When using a VPN for this purpose, it is typically in your interest not to provide evidence that a VPN is being used.
The last mentioned case is best implemented by users themselves. Commercial VPN services are not suitable because they have all the opposite characteristics.
Three best known VPN softwares are WireGuard, OpenVPN, and IPSec. (IPSec is an OSI Layer 2 protocol, lower than the other two).
This article uses WireGuard and explains the necessary configuration for option (5) above. It shows a model where the outgoing (gateway) host is a third machine in the setup. So the outgoing gateway host and the VPN server host are two different machines, having different location and IP address. I call this setup a “three point VPN gateway”. If there exists a different, established name for this setup, please let me know.

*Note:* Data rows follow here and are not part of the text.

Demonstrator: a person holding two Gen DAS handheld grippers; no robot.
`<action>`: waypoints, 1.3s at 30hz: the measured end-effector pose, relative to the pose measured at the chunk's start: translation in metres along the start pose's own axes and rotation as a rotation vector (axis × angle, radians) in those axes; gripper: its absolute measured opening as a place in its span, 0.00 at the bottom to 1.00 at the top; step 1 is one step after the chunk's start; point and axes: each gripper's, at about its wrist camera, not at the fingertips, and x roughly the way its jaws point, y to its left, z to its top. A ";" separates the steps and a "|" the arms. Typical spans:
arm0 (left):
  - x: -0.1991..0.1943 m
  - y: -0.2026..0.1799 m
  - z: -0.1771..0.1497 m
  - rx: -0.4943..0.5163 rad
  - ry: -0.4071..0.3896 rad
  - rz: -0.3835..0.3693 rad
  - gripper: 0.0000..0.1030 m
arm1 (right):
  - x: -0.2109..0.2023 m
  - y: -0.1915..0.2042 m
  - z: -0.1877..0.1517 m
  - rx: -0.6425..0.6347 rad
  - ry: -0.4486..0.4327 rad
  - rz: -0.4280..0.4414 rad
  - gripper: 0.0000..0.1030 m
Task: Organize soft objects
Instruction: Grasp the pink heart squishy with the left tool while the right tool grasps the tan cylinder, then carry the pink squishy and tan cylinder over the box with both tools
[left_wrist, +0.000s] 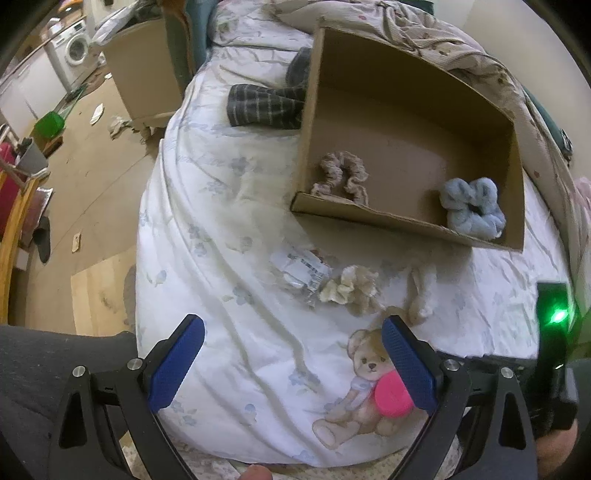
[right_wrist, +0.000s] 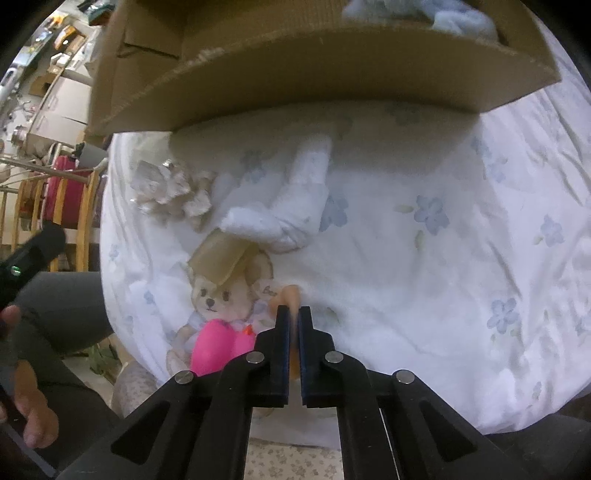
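A shallow cardboard box (left_wrist: 406, 221) lies on the bed and holds a beige scrunchie (left_wrist: 341, 177) and a fluffy blue scrunchie (left_wrist: 472, 208). In front of it on the sheet lie a cream scrunchie (left_wrist: 351, 288) and a white soft piece (left_wrist: 421, 295). My left gripper (left_wrist: 293, 332) is open and empty above the teddy print. My right gripper (right_wrist: 294, 314) is shut on a small peach-coloured soft piece (right_wrist: 290, 295) low over the sheet; the white piece (right_wrist: 295, 199), cream scrunchie (right_wrist: 173, 188) and box wall (right_wrist: 314, 74) lie beyond it.
A clear plastic packet (left_wrist: 301, 267) lies beside the cream scrunchie. Dark checked cloth (left_wrist: 266, 105) lies left of the box, a crumpled quilt (left_wrist: 443, 37) behind it. The bed's left edge drops to a cluttered floor (left_wrist: 92, 166) with another cardboard box (left_wrist: 144, 74).
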 end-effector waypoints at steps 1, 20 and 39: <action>0.000 -0.002 -0.002 0.009 0.002 -0.002 0.93 | -0.004 -0.001 0.000 0.004 -0.016 0.002 0.05; 0.063 -0.098 -0.050 0.232 0.268 -0.133 0.76 | -0.068 -0.054 -0.016 0.171 -0.219 0.033 0.06; 0.060 -0.083 -0.054 0.259 0.256 -0.070 0.40 | -0.067 -0.049 -0.014 0.152 -0.223 0.014 0.06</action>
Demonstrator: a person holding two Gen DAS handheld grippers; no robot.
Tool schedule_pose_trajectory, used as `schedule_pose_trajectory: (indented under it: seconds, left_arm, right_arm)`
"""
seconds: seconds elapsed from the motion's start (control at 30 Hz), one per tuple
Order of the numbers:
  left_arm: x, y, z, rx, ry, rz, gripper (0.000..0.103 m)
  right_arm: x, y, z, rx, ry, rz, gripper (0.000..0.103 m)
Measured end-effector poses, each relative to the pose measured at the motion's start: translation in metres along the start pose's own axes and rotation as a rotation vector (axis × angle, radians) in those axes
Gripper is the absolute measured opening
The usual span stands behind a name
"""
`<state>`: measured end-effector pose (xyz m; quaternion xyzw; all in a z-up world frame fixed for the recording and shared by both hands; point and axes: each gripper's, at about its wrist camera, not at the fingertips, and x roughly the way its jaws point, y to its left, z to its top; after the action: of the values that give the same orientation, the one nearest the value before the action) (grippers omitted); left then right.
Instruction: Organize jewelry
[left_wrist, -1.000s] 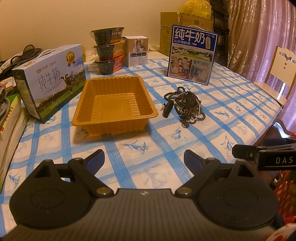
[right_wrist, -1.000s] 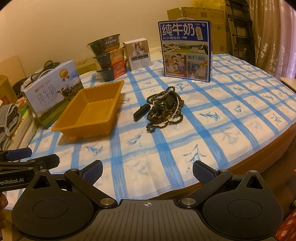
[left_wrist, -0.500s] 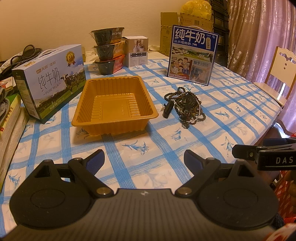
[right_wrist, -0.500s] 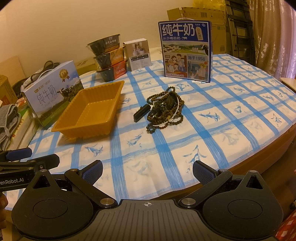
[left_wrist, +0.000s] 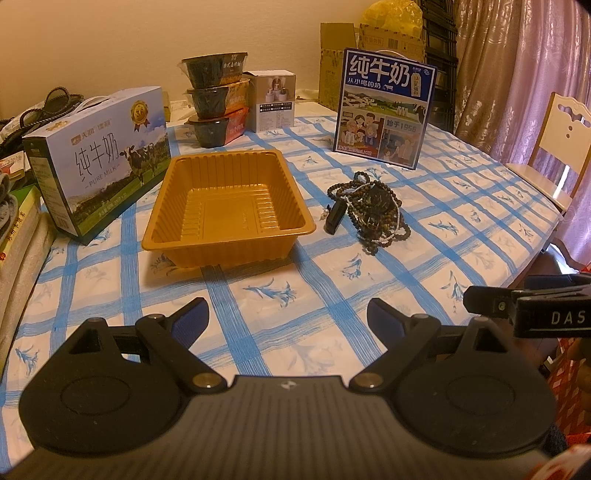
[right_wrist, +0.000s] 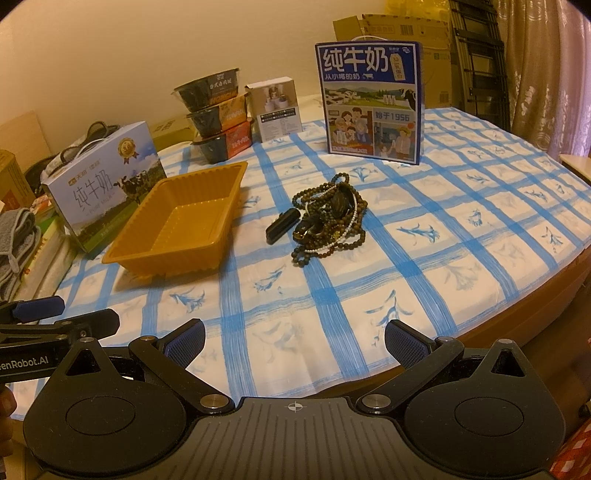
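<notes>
A tangled pile of dark bead necklaces and bracelets (left_wrist: 373, 210) lies on the blue-checked tablecloth, also in the right wrist view (right_wrist: 328, 218). A small black clip-like piece (left_wrist: 334, 218) lies at its left side (right_wrist: 282, 225). An empty orange plastic tray (left_wrist: 225, 206) stands left of the pile (right_wrist: 181, 221). My left gripper (left_wrist: 288, 317) is open and empty near the table's front edge. My right gripper (right_wrist: 295, 343) is open and empty, at the front edge to the right.
A pale milk carton (left_wrist: 99, 151) stands left of the tray. A blue milk box (left_wrist: 384, 110) stands behind the jewelry. Stacked food bowls (left_wrist: 218, 99) and a small white box (left_wrist: 275, 99) are at the back. A chair (left_wrist: 554, 147) is at the right.
</notes>
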<state>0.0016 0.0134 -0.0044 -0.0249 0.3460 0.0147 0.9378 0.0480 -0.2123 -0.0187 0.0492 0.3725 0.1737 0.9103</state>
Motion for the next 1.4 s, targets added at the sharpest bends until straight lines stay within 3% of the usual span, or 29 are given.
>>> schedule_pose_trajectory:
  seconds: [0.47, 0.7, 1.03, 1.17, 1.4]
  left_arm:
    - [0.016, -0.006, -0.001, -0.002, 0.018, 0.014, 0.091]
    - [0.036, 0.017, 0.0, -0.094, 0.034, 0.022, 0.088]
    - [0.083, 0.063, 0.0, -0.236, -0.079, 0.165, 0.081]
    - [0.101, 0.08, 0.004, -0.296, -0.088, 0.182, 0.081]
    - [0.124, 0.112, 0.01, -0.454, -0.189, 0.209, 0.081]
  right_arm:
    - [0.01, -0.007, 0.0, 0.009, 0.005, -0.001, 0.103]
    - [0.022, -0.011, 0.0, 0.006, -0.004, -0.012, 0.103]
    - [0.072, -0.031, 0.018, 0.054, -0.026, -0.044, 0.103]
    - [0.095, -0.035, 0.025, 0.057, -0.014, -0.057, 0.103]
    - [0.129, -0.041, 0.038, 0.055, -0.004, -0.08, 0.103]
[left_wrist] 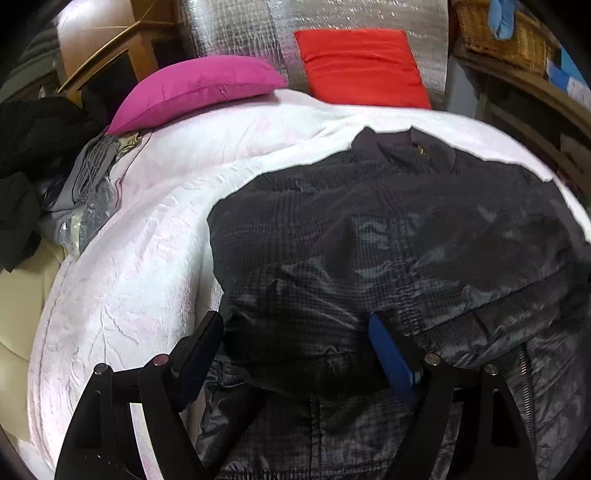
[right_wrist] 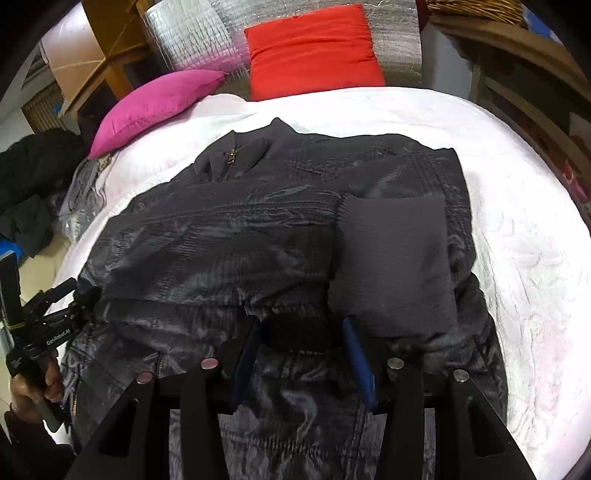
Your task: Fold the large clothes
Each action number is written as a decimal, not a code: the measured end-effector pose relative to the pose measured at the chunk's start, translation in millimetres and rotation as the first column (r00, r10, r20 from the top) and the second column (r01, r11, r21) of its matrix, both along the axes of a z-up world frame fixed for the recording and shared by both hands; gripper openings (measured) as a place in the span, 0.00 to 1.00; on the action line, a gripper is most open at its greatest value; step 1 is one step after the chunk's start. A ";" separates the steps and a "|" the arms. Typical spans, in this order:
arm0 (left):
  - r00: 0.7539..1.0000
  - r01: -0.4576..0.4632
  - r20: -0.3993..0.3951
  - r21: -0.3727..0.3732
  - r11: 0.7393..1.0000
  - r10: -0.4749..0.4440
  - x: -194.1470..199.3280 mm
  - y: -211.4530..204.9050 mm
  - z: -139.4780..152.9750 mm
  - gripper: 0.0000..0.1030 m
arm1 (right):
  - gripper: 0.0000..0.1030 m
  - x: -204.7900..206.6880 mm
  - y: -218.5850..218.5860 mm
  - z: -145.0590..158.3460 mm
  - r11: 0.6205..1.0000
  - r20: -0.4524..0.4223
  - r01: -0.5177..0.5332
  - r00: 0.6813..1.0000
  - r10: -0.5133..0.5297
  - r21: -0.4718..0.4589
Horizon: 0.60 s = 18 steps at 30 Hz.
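Note:
A dark, shiny padded jacket [left_wrist: 369, 229] [right_wrist: 221, 240] lies spread on a white bed cover [right_wrist: 535, 258], collar and zipper at the far end. One sleeve is folded across it, its knit cuff [right_wrist: 395, 266] on the right. My left gripper [left_wrist: 295, 321] stands open at the jacket's near left edge, with a bulge of fabric between its fingers. It also shows in the right wrist view as the left gripper [right_wrist: 74, 295], held by a hand [right_wrist: 29, 391]. My right gripper [right_wrist: 300, 325] is shut on a bunched fold near the jacket's hem, just in front of the cuff.
A pink pillow [left_wrist: 192, 88] and a red pillow [left_wrist: 362, 66] lie at the head of the bed against a silver foil panel [left_wrist: 240, 33]. Dark clothes [left_wrist: 33, 155] and a grey bagged item [left_wrist: 88, 184] sit at the left edge. Wooden shelves [right_wrist: 524, 81] stand to the right.

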<state>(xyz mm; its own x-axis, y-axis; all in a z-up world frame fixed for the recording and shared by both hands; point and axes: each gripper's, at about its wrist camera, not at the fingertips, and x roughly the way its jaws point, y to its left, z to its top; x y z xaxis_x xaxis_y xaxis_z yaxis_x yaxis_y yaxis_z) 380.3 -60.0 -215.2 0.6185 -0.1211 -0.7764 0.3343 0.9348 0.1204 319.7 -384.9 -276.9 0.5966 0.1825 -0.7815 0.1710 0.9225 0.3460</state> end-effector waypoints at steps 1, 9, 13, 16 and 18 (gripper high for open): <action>1.000 0.003 0.010 -0.012 1.000 -0.003 -2.0 1.8 4.0 0.79 | 0.49 -3.1 -2.0 1.4 1.000 0.003 0.002 1.000 -0.002 -0.003; 0.995 -0.061 0.078 -0.013 0.998 0.062 -2.8 20.4 17.7 0.79 | 0.49 -37.6 -50.5 15.4 0.988 0.064 0.148 0.986 -0.151 0.050; 0.982 -0.183 0.035 -0.090 0.979 0.187 19.5 39.8 17.1 0.79 | 0.49 -23.6 -75.8 14.3 0.967 0.092 0.222 0.968 -0.234 0.125; 0.972 -0.231 0.016 -0.118 0.966 0.235 31.5 47.0 15.1 0.79 | 0.49 -1.6 -82.2 12.9 0.960 0.100 0.253 0.959 -0.265 0.124; 0.972 -0.235 0.004 -0.104 0.967 0.236 33.8 44.8 11.1 0.79 | 0.49 10.6 -83.5 8.9 0.959 0.103 0.254 0.958 -0.267 0.129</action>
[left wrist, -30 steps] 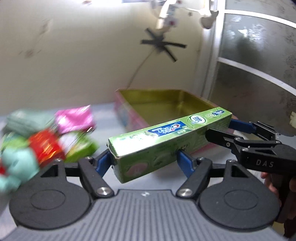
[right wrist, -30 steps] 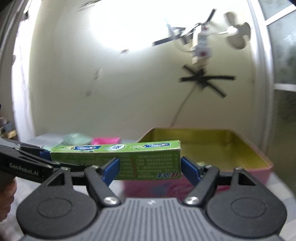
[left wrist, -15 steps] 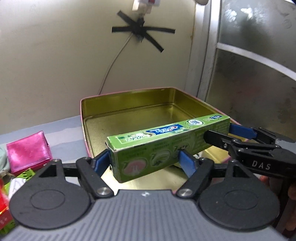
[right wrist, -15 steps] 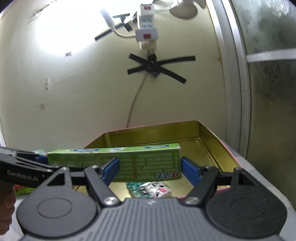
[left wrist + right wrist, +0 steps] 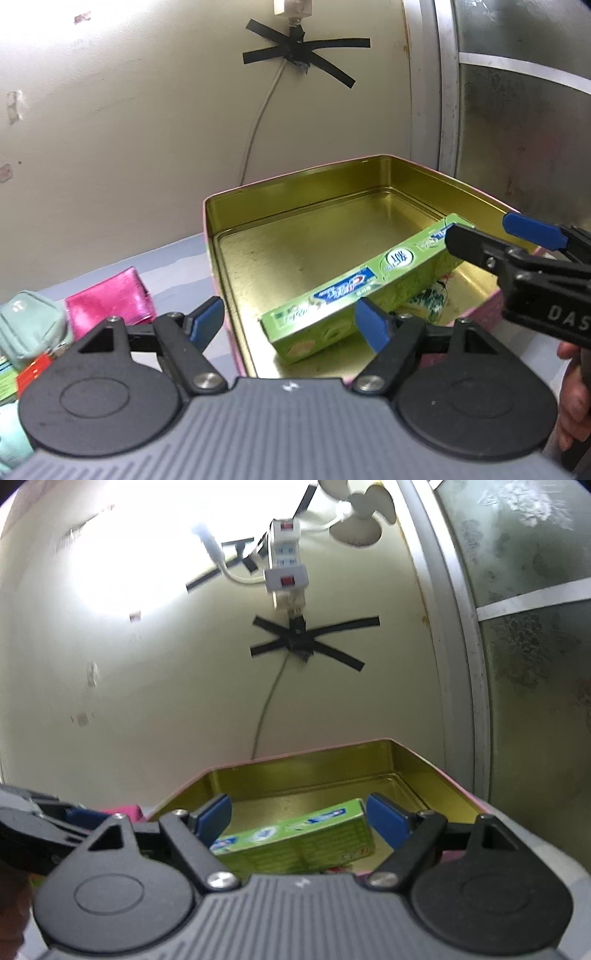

An important characteristic of the setup is that only the central VPN server machine needs to be accessible from the Internet. It should also have a static IP, although it is not a strict requirement.
Basic, Unmodified Setup
When you use a commercial VPN service, or when you install a VPN server in a basic configuration yourself, the setup looks like this:
flowchart LR
1(["1. Your computer"]) -->|"2. connects to"| 2("3. Some VPN server")
2 -->|"4. and then"| 4[["5. You access the Internet. The\nvisible IP address is that of the\nVPN server, rather than yours."]]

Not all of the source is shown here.